__Your task__. Retype the lines of the listing below exactly, but only those from the one containing "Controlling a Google" through the last line; pictures stay out.

····················

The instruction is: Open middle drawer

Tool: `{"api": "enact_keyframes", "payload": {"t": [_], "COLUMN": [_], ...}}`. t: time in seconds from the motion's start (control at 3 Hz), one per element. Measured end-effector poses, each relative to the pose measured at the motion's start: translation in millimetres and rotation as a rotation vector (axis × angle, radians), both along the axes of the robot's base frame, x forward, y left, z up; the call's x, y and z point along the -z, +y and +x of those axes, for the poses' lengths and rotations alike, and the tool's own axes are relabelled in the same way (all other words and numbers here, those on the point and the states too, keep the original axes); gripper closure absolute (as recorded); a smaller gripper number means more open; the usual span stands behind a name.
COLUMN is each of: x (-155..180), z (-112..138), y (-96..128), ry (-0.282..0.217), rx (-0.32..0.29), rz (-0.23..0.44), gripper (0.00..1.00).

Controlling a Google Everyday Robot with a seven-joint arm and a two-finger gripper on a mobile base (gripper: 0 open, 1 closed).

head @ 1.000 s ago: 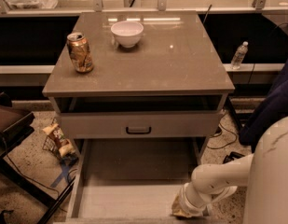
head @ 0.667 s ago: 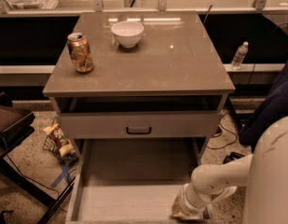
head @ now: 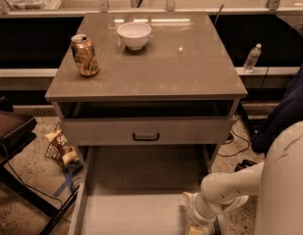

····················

__Written solution__.
Controlling a Google Everyday Robot with a seven-joint arm and a two-finger gripper on a mobile base (gripper: 0 open, 1 closed).

head @ 1.000 s ago: 
head @ 0.667 s ago: 
head @ now: 

This output has come to an end.